Pielęgnowanie pamięci o zmarłych skłania do zadawania pytań
o własne miejsce w świecie, podsumowania osiągnięć i zastanowienia
się nad przyszłością.
Tekst: Małgorzata Godlewska, psycholog społeczny, Uniwersytet SWPS
Na to, jak przeżywamy Dzień Wszystkich Świętych i Dzień Zaduszny,
wpływ mają przede wszystkim czynniki indywidualne: światopogląd, religia
oraz aktualna sytuacja życiowa danej osoby. Katolicy obchodzą ten czas zgodnie
z tradycją. Oddają cześć zmarłym, odwiedzając miejsca ich spoczynku, przynoszą
kwiaty, zapalają znicze, modlą się przy grobach i biorą udział w uroczystościach
kościelnych. Osoby nieutożsamiające się tak silnie z tradycją, spędzają ten dzień
zgodnie z własnymi odczuciami i potrzebami, np. decydują się na wyjazd
w rodzinne strony, przeglądanie albumów ze zdjęciami i rozmowę o bliskich,
którzy odeszli.
Budowanie tożsamości
Społeczeństwo w tym
szczególnym czasie
w roku łączy potrzeba
wspomnień. Z jednej
strony jest ona wyrazem
szacunku wobec zmarłych,
z drugiej – pełni ważną rolę
czynnika budującego naszą
tożsamość. Zachowanie
pamięci o przodkach
pomaga określić siebie
w kontekście dziedzictwa
swojego rodu, budować
obraz siebie w oparciu
o cechy, talenty czy siłę życiową charakterystyczną dla naszych przodków.
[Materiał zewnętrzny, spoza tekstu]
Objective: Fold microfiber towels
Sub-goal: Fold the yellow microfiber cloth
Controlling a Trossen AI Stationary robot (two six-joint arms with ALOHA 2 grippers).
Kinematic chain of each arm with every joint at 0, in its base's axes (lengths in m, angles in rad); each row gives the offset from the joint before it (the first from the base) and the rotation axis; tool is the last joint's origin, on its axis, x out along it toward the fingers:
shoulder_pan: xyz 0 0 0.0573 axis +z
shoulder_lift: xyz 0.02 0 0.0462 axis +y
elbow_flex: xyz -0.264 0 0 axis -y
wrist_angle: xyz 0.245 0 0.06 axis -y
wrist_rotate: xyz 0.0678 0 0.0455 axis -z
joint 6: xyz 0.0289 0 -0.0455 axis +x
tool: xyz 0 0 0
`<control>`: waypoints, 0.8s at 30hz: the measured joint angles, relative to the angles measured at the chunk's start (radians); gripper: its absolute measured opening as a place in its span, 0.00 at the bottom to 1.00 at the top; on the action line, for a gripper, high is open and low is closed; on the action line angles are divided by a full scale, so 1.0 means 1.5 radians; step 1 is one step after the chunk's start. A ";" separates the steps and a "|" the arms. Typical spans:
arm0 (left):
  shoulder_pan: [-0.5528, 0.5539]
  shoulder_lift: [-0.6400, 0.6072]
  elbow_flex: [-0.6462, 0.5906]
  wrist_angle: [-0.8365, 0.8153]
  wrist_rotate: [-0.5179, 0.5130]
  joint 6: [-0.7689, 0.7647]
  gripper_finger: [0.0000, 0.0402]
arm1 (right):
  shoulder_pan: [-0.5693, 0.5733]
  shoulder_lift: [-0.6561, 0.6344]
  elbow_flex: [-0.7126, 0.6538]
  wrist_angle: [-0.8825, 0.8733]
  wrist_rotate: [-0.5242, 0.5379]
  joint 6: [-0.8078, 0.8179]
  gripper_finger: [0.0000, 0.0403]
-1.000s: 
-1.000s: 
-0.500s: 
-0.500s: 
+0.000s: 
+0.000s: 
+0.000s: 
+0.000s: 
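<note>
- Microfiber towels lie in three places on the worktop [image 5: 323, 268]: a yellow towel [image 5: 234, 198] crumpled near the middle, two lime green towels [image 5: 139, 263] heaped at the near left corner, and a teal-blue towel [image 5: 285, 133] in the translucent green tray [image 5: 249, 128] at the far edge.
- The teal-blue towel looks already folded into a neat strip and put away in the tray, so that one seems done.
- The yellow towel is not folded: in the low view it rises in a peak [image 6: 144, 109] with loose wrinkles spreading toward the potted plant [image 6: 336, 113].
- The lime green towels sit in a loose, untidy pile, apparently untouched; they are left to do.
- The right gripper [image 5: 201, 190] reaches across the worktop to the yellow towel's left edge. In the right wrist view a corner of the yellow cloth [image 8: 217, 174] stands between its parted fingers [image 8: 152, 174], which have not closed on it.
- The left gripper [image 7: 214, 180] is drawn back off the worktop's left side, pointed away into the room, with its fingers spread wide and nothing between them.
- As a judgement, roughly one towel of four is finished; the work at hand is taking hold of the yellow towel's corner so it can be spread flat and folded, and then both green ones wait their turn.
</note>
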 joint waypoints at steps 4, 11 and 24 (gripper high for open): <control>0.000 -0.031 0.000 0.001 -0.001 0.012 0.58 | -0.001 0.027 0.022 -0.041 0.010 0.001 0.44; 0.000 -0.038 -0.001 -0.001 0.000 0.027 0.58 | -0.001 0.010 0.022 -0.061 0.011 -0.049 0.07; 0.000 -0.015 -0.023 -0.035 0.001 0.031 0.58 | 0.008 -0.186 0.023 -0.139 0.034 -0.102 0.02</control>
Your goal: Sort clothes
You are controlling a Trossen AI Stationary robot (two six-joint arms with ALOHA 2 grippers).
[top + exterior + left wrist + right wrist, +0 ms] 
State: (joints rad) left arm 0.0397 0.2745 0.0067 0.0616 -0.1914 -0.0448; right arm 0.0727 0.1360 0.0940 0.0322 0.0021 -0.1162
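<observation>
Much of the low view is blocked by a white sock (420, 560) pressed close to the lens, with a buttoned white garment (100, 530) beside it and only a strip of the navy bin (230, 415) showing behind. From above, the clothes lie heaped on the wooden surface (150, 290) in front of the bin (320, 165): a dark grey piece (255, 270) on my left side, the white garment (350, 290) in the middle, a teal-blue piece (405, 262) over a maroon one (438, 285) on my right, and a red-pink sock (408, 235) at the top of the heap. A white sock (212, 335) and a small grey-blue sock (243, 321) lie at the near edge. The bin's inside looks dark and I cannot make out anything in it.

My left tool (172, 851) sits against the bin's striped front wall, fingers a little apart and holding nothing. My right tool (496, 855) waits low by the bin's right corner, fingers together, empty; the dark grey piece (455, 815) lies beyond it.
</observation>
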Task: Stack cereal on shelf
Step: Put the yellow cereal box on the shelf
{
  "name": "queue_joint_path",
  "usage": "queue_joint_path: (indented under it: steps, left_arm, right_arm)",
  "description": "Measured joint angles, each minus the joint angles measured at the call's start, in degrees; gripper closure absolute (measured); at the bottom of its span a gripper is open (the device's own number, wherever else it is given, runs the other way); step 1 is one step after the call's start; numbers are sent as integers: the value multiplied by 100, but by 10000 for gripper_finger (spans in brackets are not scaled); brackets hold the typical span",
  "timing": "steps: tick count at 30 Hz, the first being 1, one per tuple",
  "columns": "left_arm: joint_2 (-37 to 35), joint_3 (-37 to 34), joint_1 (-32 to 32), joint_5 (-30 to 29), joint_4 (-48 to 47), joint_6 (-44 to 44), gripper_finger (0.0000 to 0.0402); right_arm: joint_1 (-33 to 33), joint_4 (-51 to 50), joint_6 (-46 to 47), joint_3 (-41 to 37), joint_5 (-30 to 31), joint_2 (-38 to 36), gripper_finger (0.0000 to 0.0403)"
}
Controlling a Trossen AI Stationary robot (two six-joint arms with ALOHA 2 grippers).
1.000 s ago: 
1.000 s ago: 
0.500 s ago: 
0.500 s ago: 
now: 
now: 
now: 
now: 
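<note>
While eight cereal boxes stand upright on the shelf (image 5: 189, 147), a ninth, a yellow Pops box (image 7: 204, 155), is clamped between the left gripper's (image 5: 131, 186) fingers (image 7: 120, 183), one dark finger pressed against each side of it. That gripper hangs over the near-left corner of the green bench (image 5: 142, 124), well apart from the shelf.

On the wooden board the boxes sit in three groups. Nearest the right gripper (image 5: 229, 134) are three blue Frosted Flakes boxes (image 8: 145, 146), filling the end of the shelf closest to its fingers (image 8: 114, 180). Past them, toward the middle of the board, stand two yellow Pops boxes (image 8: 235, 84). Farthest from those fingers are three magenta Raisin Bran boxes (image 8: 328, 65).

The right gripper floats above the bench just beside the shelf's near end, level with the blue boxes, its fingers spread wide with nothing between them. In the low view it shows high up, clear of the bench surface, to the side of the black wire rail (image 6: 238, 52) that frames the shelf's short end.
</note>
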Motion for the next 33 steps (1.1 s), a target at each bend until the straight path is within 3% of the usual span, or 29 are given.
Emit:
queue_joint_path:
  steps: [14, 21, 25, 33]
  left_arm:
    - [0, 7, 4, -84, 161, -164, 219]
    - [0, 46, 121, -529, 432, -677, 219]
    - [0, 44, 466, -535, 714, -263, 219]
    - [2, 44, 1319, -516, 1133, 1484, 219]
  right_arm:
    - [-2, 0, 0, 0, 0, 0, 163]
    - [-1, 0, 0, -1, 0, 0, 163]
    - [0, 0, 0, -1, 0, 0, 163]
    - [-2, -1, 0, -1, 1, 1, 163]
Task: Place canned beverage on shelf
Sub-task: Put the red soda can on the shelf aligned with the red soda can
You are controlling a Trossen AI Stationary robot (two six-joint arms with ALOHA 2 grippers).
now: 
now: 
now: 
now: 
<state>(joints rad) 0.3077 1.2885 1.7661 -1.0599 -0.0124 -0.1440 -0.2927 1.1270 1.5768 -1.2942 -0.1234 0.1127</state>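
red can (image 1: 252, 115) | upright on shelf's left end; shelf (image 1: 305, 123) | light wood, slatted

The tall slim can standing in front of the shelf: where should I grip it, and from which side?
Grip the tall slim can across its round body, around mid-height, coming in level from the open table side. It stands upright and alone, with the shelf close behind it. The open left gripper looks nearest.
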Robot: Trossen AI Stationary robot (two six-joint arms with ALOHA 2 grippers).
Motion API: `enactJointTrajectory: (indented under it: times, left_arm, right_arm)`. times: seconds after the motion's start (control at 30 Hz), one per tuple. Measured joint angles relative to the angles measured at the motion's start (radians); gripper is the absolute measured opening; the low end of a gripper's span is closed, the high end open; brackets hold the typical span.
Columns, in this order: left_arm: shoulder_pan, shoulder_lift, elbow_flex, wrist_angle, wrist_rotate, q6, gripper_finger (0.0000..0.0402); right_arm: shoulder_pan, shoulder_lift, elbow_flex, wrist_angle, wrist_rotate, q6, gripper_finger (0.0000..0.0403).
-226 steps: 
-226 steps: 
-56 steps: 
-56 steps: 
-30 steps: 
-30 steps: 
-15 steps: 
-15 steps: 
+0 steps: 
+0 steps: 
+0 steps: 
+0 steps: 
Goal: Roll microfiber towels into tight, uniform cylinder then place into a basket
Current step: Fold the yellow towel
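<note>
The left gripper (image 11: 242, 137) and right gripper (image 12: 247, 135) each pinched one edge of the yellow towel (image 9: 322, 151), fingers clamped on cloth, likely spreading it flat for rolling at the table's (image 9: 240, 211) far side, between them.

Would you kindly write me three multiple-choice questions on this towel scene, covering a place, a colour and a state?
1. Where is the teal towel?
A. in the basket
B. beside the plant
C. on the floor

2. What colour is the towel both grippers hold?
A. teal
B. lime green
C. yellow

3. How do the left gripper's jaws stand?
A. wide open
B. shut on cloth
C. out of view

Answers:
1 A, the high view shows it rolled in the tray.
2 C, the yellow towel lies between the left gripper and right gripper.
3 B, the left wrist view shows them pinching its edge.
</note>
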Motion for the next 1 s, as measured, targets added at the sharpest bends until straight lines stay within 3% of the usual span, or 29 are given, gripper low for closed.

Rozmyślając o życiu członków rodziny: kim byli, skąd pochodzili, jakimi
byli ludźmi, dowiadujemy się czegoś ważnego także o sobie. Świadomość
przynależności do grupy, której członkowie radzili sobie w niezwykle
trudnych czasach lub mierzyli z sytuacjami granicznymi, sprzyja
budowaniu wiary w siebie, poczucia skuteczności: „ja też sobie poradzę”.
Tożsamość narodowa
Wspominanie wybitnych Polaków, którzy odeszli: twórców, społeczników,
sportowców, osób zasłużonych dla kraju sprzyja umacnianiu naszej tożsamości
narodowej. Odwiedzając ich groby i wracając do ich twórczości: filmów, książek,
muzyki, możemy odczuwać dumę z przynależności do tej samej wspólnoty.
Czerpiemy też często inspiracje z ich pracy i twórczości, jeśli podzielamy
te same pasje, nabieramy wiary we własne siły i czujemy, że ktoś przed nami
już przetarł szlak.
Konfrontacja
z samym sobą
Jednym z najtrudniejszych doświadczeń, z jakim
mierzymy się obchodząc
świadomie
Święto Zmarłych,
jest konfrontacja
z własną śmiertelnością.
Tego rodzaju
doświadczenie
najczęściej staje
się udziałem osób,
które doświadczają
własnej ciężkiej choroby,
wspierają terminalnie
chorą osobę w swoim
otoczeniu lub doświadczyły
straty kogoś bliskiego. To często ważny moment w rozwoju człowieka, ponieważ
czasami ludzie otwierają się na życie nie dlatego, że są szczęśliwi, ale dlatego
że cierpią. Ból przesuwa granice obszaru Ja i skłania do wyjścia poza bezpieczne,
określone ramy.
Skonfrontowanie z własną śmiertelnością wpływa na wizję własnego życia, hierarchię
wartości oraz cele, ponieważ nie chcemy już tracić czasu na rzeczy i sprawy,
które nie są wystarczająco ważne, czy wartościowe. Zmiany, które zachodzą
w wyniku tego procesu zazwyczaj dotyczą najważniejszych aspektów naszego
życia: związków, relacji z bliskimi, wykonywanej pracy, domu rodzinnego.
W ten sposób myśl o własnej śmierci staje się początkiem nowego etapu życia.
Jak pisał Stephen Levine – konfrontacja ze śmiercią, jednoczy nas z życiem.